__EXERCISE AIM__
Your copy should start at the line with "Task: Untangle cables" and end at the line with "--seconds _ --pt" in the data below. Transcribe only those lines, exactly, pictures excluded.
** Opening INPUT MATERIAL block **
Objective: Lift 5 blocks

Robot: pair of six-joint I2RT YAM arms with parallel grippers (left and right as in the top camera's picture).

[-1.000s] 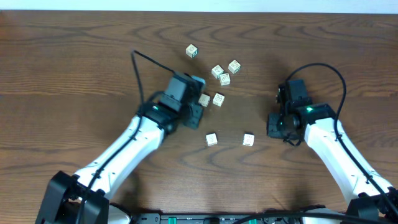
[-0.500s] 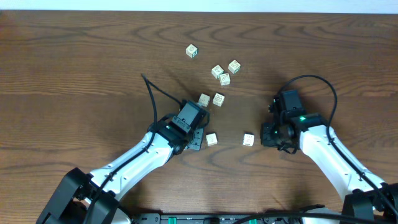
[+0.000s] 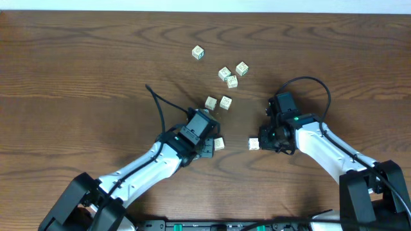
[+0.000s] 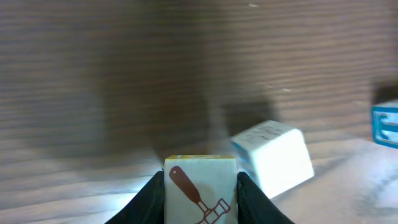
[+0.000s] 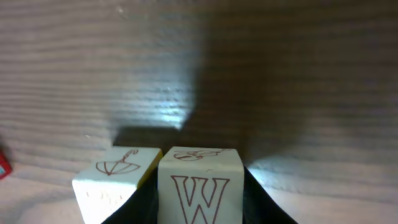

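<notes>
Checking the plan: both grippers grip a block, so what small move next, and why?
Probably ease the right gripper toward the left gripper. Its W block sits beside the umbrella block, and bare table separates that from the loose block by the left one; pushing might close that gap.

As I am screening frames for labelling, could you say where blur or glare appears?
Overhead: evenly lit, sharp. Left wrist: table streaked with motion blur, neighbouring block soft, tool-marked block crisp. Right wrist: a glare patch on the table above the sharp W block.
</notes>
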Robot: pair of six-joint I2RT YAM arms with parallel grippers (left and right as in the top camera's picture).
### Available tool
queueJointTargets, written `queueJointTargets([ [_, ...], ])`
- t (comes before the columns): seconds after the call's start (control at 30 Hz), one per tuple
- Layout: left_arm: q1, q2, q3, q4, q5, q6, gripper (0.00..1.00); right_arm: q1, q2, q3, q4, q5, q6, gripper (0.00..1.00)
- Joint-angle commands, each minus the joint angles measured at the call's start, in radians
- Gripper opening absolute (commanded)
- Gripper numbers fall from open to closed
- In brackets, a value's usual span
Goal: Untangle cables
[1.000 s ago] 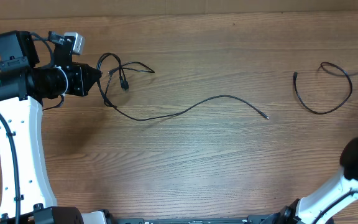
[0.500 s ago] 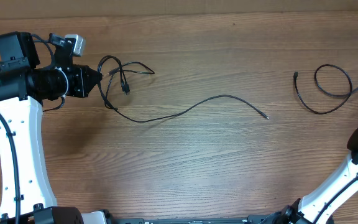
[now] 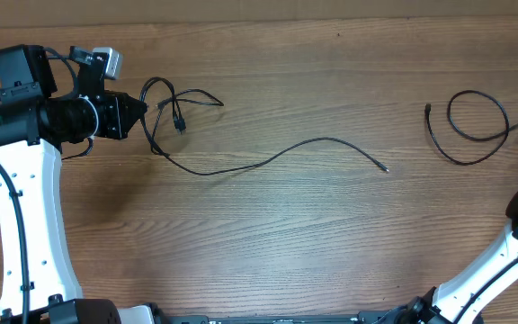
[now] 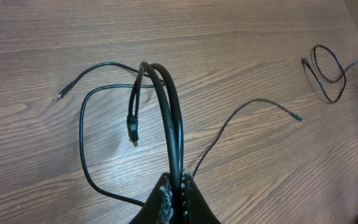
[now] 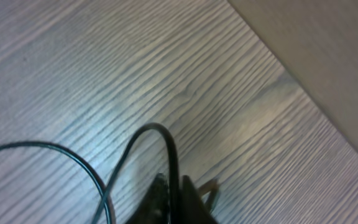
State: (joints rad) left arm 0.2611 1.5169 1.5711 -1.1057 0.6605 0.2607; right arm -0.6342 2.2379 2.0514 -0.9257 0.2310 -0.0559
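Note:
A loose tangle of thin black cables [image 3: 176, 101] lies at the left, with one long strand [image 3: 313, 144] trailing right to a small tip. My left gripper [image 3: 144, 110] is shut on a doubled strand of that tangle [image 4: 166, 106]; a plug [image 4: 132, 129] hangs beside it. A second black cable [image 3: 475, 121] forms a loop at the far right. In the right wrist view my right gripper [image 5: 178, 186] is shut on a bend of this cable [image 5: 166, 142]; a thinner arc of it [image 5: 73, 158] curves away left. In the overhead view the right gripper is past the frame's edge.
The wooden table's far edge [image 3: 241, 13] runs along the top. In the right wrist view the table's edge [image 5: 291, 78] lies close to the gripper, with a beige surface [image 5: 328, 43] beyond. The right arm's white link [image 3: 497, 261] rises at the lower right.
The right cable has been drawn toward the right edge and its loop has rounded and widened. The right arm has shifted further right. The left arm and its tangle have not moved.

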Motion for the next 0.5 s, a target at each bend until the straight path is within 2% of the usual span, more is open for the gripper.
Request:
queueJointTargets([
  [0.0,-0.007,0.0,0.0,0.008,0.004,-0.006,0.04,-0.001,0.0,-0.006,0.015,-0.008,0.008,0.65],
  [0.03,-0.007,0.0,0.0,0.008,0.004,-0.006,0.04,-0.001,-0.003,-0.002,0.015,-0.009,0.009,1.0],
  [0.17,-0.007,0.0,0.0,0.011,0.003,-0.006,0.04,0.005,-0.034,0.032,0.006,-0.016,0.106,1.0],
  [0.27,-0.007,0.0,0.0,0.011,0.001,-0.006,0.04,0.012,-0.079,0.051,-0.005,-0.103,0.109,1.0],
  [0.47,-0.007,0.0,0.0,0.024,0.001,-0.006,0.04,0.031,-0.161,0.052,-0.08,-0.462,0.109,1.0],
])
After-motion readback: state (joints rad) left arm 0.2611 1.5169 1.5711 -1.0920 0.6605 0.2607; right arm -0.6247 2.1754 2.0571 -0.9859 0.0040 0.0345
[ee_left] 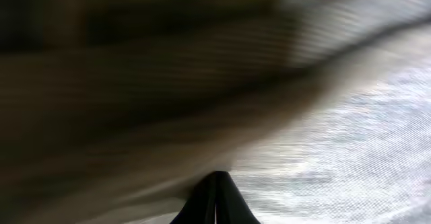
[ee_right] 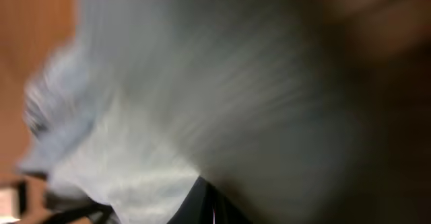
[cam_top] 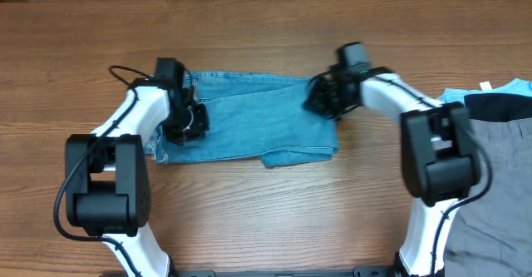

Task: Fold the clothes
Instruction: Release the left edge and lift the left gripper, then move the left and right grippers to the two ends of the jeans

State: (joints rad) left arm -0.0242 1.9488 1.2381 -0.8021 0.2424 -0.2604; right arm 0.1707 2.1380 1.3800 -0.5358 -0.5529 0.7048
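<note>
Two things could spoil this fold, and the bigger one concerns the whole jeans (cam_top: 258, 119), which lie as a wide doubled band across the middle of the table (cam_top: 266, 227) with an arm at each end: if you carry the two ends unevenly, I'd expect the layers to skew and the loose lip at the lower right edge to flop out. The lesser risk is grip. Your left gripper (cam_top: 187, 127) sits over the left end and your right gripper (cam_top: 322, 101) over the right; the left fingers (ee_left: 229, 207) and the right fingers (ee_right: 195, 202) look drawn together, but the smear hides whether denim is nipped between them, so a thin pinch could slip. Mind the heap at the right edge too, grey trousers (cam_top: 499, 173), a black garment (cam_top: 499, 108) and a pale-blue one (cam_top: 514, 86), near enough for the right arm to snag. The surface is smooth wood-grain, likely slick under denim; beyond its far edge only a tan strip shows, so the room stays unknown
</note>
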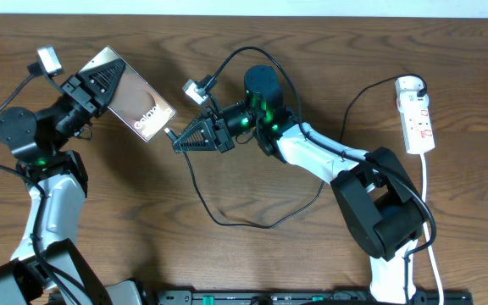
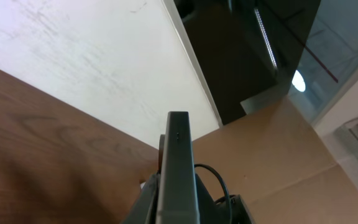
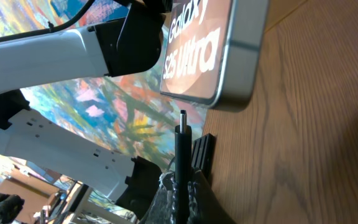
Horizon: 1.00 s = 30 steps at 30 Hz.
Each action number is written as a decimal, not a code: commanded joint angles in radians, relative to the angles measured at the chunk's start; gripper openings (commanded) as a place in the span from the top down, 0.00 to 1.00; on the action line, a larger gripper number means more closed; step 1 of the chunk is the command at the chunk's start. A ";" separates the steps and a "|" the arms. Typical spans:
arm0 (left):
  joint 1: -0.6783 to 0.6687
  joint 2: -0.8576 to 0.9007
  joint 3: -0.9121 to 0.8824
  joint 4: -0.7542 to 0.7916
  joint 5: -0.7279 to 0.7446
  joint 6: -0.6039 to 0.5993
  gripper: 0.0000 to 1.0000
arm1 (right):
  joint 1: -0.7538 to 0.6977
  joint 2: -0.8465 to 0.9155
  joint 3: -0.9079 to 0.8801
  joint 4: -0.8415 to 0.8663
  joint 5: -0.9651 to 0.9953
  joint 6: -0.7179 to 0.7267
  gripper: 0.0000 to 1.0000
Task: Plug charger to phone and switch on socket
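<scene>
My left gripper (image 1: 100, 83) is shut on the phone (image 1: 138, 106) and holds it tilted above the table, its glossy back with white "Galaxy" lettering facing up. In the left wrist view the phone (image 2: 178, 168) shows edge-on between the fingers (image 2: 179, 208). My right gripper (image 1: 185, 140) is shut on the charger's plug end (image 1: 169, 133), whose tip points at the phone's lower end, a small gap away. In the right wrist view the plug tip (image 3: 183, 124) stands just below the phone's end (image 3: 229, 56). The charger cable (image 1: 227, 222) loops over the table. The white socket (image 1: 416, 114) lies at the far right.
A white cord (image 1: 428, 212) runs from the socket toward the front edge. The right arm's dark base (image 1: 384, 212) stands at the front right. A black rail (image 1: 312, 297) lies along the table's front edge.
</scene>
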 commanded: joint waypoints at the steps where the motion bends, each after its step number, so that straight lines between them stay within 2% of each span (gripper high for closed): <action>1: 0.002 -0.003 0.013 0.013 0.024 -0.004 0.92 | 0.014 -0.010 0.014 0.004 -0.003 0.007 0.99; 30: -0.036 -0.002 0.012 0.013 0.035 0.003 0.93 | 0.014 -0.010 0.014 0.013 -0.003 0.008 0.99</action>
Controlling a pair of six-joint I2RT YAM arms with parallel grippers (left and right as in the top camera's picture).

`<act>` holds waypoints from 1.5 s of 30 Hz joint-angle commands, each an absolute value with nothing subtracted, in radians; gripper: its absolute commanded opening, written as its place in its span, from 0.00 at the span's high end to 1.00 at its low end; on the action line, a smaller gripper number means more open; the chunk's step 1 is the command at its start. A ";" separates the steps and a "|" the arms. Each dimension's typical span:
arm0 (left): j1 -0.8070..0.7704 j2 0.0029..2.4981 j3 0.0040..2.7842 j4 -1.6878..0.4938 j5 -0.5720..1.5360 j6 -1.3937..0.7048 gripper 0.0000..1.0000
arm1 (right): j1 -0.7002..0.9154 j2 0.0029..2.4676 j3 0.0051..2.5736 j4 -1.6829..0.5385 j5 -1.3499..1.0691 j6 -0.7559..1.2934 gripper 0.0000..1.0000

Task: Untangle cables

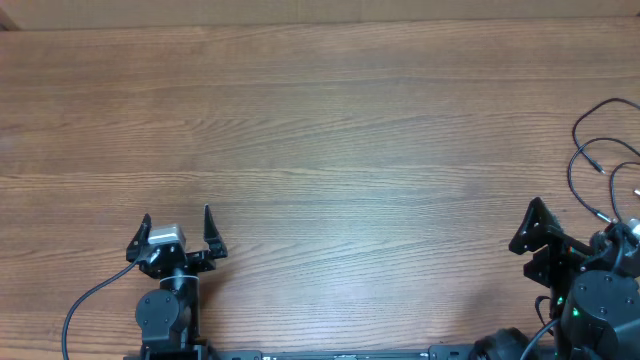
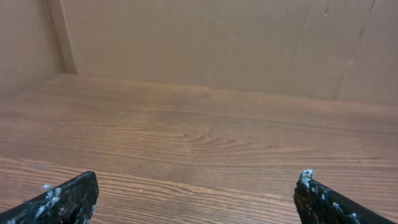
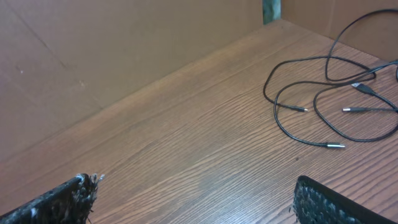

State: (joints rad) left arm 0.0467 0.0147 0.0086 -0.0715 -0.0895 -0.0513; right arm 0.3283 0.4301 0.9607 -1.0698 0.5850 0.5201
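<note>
The cables (image 1: 592,150) are thin black wires in loose overlapping loops at the table's far right edge, partly cut off by the overhead view. In the right wrist view the cables (image 3: 323,93) lie ahead and to the right, with small silvery plug ends (image 3: 336,145) pointing different ways. My right gripper (image 3: 196,199) is open over bare wood, short of the cables and touching none. In the overhead view the right gripper (image 1: 580,235) sits at the lower right. My left gripper (image 1: 178,222) stands open at the lower left, far from the cables, and the left gripper (image 2: 199,205) has only wood between its fingers.
The wooden table (image 1: 320,130) stretches wide between the arms. A brown cardboard wall (image 2: 217,43) stands at the far side, and the same wall (image 3: 112,43) shows beyond the right gripper. A thicker black cord (image 1: 85,305) trails from the left arm's base.
</note>
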 commanded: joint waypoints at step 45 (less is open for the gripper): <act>0.053 0.004 0.005 -0.076 -0.033 -0.112 0.00 | 0.332 0.427 0.960 -1.066 0.601 0.524 0.00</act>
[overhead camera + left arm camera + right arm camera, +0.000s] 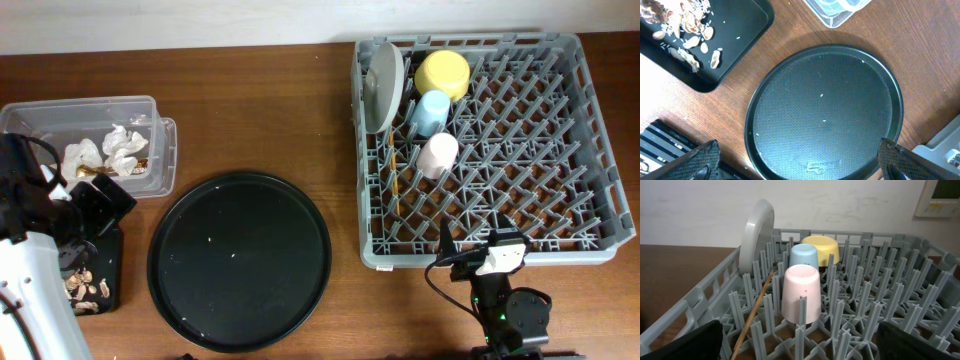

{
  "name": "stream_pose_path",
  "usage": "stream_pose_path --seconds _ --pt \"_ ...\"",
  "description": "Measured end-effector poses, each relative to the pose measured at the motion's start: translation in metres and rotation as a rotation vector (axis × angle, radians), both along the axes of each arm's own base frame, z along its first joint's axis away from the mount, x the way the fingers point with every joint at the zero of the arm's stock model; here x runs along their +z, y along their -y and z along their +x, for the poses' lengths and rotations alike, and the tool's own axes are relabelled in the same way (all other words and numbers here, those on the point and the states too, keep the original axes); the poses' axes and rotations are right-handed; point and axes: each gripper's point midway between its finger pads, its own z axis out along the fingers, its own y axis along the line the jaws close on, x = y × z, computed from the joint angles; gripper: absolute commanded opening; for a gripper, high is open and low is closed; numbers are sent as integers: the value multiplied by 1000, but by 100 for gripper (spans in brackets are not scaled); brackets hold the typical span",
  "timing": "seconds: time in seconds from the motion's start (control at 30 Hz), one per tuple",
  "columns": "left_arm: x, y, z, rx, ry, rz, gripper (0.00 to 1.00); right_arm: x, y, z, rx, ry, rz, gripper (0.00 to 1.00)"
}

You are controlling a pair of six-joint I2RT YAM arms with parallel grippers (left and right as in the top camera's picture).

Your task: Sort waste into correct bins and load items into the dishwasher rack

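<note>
The grey dishwasher rack (590, 130) holds the pale grey plate (383, 85) on edge, the yellow bowl (443, 73), the light blue cup (432, 112), the small pink cup (437, 154) and the chopsticks (394, 180). All of these also show in the right wrist view: the plate (756, 235), the bowl (825, 247), the blue cup (804, 257), the pink cup (801, 294), a chopstick (754, 311). White tissues (105, 150) lie in the clear container (160, 150). Food scraps (85, 285) lie in the black box (735, 35). My left gripper (800, 160) is open above the round black tray. My right gripper (800, 340) is open at the rack's front edge.
The round black tray (240, 260) lies at the table's middle, with only a few white specks on it. The clear container's corner (837, 12) shows in the left wrist view. My left arm (35, 270) covers the table's left front.
</note>
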Motion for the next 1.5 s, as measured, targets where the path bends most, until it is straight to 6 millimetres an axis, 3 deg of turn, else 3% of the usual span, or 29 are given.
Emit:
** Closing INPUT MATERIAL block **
__ANSWER FOR THIS EXERCISE__
Task: Untangle cables


State: (joints rad) left arm 0.0467 0.0147 0.0086 -0.0715 -0.0895 -0.0513; right arm 0.3283 0.4301 0.9607 -1.0698 0.5850 0.5201
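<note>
The cables (image 1: 592,150) are thin black wires in loose overlapping loops at the table's far right edge, partly cut off by the overhead view. In the right wrist view the cables (image 3: 323,93) lie ahead and to the right, with small silvery plug ends (image 3: 336,145) pointing different ways. My right gripper (image 3: 196,199) is open over bare wood, short of the cables and touching none. In the overhead view the right gripper (image 1: 580,235) sits at the lower right. My left gripper (image 1: 178,222) stands open at the lower left, far from the cables, and the left gripper (image 2: 199,205) has only wood between its fingers.
The wooden table (image 1: 320,130) stretches wide between the arms. A brown cardboard wall (image 2: 217,43) stands at the far side, and the same wall (image 3: 112,43) shows beyond the right gripper. A thicker black cord (image 1: 85,305) trails from the left arm's base.
</note>
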 commanded: joint waypoints at step 45 (less is open for the gripper): <act>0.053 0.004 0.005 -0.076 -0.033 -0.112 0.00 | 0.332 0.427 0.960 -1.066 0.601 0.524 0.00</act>
[overhead camera + left arm camera + right arm camera, +0.000s] 

{
  "name": "stream_pose_path",
  "usage": "stream_pose_path --seconds _ --pt \"_ ...\"",

No further response is required.